17 En gijlieden zult weten, dat Ik de HEERE, uw God ben, wonende op Sion, den berg Mijner heiligheid; en Jeruzalem zal een heiligheid zijn, en vreemden zullen niet meer door haar doorgaan.
And you shall know that I am the Lord your God, who dwell in Sion my holy mountain: and Jerusalem shall be holy, and strangers shall not pass through her anymore.
18 En het zal te dien dage geschieden dat de bergen van zoeten wijn zullen druipen, en de heuvelen van melk vlieten, en alle stromen van Juda vol van water gaan; en er zal een fontein uit het huis des HEEREN uitgaan, en zal het dal van Sittim bewateren.
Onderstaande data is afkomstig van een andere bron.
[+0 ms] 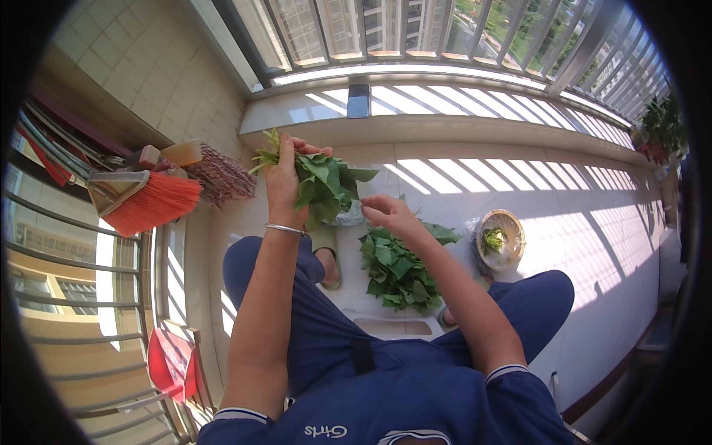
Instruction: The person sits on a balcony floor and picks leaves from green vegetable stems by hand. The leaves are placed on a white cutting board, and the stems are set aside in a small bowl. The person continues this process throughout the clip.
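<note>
My left hand (285, 183), with a metal bangle at the wrist, grips a bunch of leafy green stems (327, 181); the pale stem ends stick out past the thumb and the leaves hang to the right. Just right of those leaves is my right hand (386, 211), its thumb and fingertips close together; whether a bit of leaf lies between them cannot be told. Beneath my right forearm a pile of loose green leaves (397, 267) lies on the tiled floor. A clear plastic bag (350, 215) shows partly behind the held bunch.
A plastic-lined basket (523, 239) holding some greens stands right of the pile. A phone (359, 101) lies on the window ledge (445, 103). At left are an orange broom (158, 203), a mop (225, 175) and a red dustpan (169, 361). Potted plants (661, 125) stand far right.
</note>
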Motion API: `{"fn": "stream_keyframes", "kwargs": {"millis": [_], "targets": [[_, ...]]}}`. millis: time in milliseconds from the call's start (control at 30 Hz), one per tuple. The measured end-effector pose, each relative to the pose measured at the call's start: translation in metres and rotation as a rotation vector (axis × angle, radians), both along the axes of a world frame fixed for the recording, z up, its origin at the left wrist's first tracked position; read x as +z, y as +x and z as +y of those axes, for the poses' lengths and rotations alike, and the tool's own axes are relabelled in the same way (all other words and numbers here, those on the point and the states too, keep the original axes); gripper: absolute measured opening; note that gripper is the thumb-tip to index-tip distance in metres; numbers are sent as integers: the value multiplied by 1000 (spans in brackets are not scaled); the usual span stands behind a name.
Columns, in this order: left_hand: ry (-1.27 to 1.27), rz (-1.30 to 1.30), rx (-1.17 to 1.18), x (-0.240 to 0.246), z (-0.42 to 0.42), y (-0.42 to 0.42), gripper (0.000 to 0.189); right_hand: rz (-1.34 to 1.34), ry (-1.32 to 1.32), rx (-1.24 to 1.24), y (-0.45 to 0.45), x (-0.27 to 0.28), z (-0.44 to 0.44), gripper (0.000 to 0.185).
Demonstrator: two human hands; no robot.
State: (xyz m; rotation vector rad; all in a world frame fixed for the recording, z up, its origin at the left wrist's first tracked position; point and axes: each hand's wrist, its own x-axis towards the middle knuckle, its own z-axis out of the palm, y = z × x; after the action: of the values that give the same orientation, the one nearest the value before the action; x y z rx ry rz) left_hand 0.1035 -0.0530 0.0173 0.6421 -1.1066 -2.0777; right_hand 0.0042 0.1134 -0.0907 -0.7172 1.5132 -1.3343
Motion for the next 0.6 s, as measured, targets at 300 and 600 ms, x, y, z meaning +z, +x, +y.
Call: {"fn": "stream_keyframes", "kwargs": {"millis": [300,600], "targets": [[-55,64,74,-4,-44,5,28,1401,143,-2,37,-95,-86,37],[-189,-96,78,-4,-57,12,27,261,-157,-213,-29,-35,-95,22]]}}
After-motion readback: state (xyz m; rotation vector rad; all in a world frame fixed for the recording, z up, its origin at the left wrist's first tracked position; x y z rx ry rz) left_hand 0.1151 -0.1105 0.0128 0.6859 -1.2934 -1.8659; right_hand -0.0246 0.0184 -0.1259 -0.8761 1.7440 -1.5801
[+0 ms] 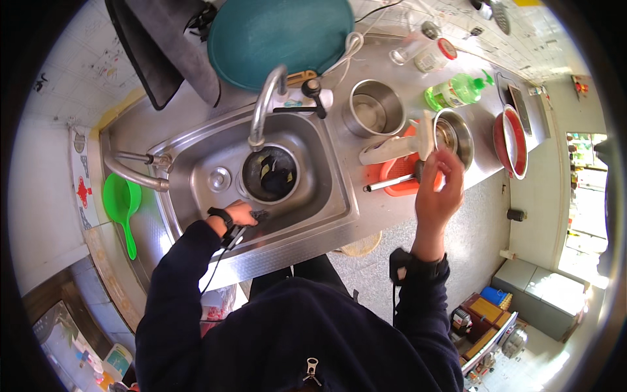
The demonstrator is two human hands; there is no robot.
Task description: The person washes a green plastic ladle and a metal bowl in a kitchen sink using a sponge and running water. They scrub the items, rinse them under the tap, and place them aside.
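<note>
My left hand (240, 213) is low in the steel sink (313, 215), closed around a dark scrubber, probably a steel wool pad (259, 214). Just beyond it a metal pot (250, 191) stands under the curved faucet (257, 127), holding dark liquid with several yellowish bits. Over the counter's front edge, my right hand (443, 188) is raised with bent fingers. Its blurred fingertips overlap a cream-coloured object (425, 134) beside an orange basket (392, 171); whether they grip it is unclear. A dark-headed tool with a pale handle (392, 182) lies across the basket.
Right of the sink stand a steel pot (374, 110), a metal bowl (463, 132), a green soap bottle (453, 93), glass jars (433, 56) and a red basin (509, 139). A teal basin (279, 39) leans behind; a green ladle (122, 201) lies left.
</note>
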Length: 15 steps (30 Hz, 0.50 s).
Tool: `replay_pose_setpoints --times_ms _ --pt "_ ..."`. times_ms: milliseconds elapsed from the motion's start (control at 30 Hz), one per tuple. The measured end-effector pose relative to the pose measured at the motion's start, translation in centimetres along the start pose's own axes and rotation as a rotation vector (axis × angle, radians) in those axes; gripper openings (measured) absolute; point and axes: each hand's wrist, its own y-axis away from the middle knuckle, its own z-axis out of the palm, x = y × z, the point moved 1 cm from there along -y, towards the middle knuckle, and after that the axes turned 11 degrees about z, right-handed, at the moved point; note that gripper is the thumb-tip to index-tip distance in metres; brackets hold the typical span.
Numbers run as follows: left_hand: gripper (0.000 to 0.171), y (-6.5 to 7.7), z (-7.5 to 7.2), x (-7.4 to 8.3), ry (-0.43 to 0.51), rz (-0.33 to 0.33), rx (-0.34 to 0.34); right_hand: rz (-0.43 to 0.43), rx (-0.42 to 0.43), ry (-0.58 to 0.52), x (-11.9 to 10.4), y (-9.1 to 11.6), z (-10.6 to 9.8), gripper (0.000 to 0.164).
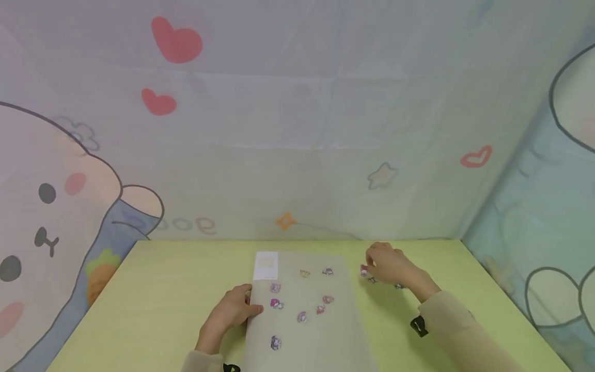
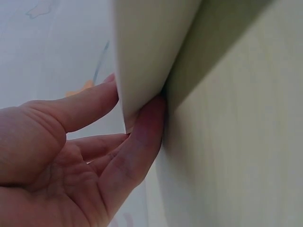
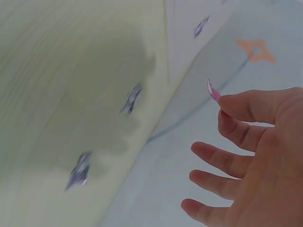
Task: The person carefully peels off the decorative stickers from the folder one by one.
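Note:
A large pale sheet of paper (image 1: 325, 343) lies on the table, with several small cartoon stickers on it, among them a purple one (image 1: 276, 342) near its lower left. My left hand (image 1: 234, 309) pinches the sheet's left edge, and the left wrist view shows the thumb (image 2: 90, 106) on one face and a finger (image 2: 137, 146) behind the other. Beyond the sheet's right side, my right hand (image 1: 390, 263) is raised over the table. Between its thumb and index finger it holds a pink sticker (image 3: 213, 91) by one end. The other fingers are spread apart.
Two dark purple stickers (image 3: 131, 99) (image 1: 400, 285) lie on the yellow-green table (image 1: 162, 305) under the right hand. At the sheet's top left corner is a white square (image 1: 266, 265). A cartoon-printed cloth (image 1: 279, 119) stands behind the table.

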Motion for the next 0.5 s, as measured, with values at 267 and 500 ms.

And it shall come to pass in that day [that] the mountains shall drop sweet wine, and the hills shall flow with milk, and all the fountains of Juda shall flow with water, and a fountain shall go forth of the house of the Lord, and water the valley of flags.
19 Egypte zal tot verwoesting worden, en Edom zal worden tot een woeste wildernis, om het geweld, gedaan aan de kinderen van Juda, in welker land zij onschuldig bloed vergoten hebben.
Egypt shall be a desolation, and Idumea shall be a desolate plain, because of the wrongs of the children of Juda, because they have shed righteous blood in their land.
20 Maar Juda zal blijven in eeuwigheid, en Jeruzalem van geslacht tot geslacht.
But Judea shall be inhabited for ever, and Jerusalem to all generations.
21 En Ik zal hunlieder bloed reinigen, dat Ik niet gereinigd had; en de HEERE zal wonen op Sion.
And I will make inquisition for their blood, and will by no means leave it unavenged: and the Lord shall dwell in Sion.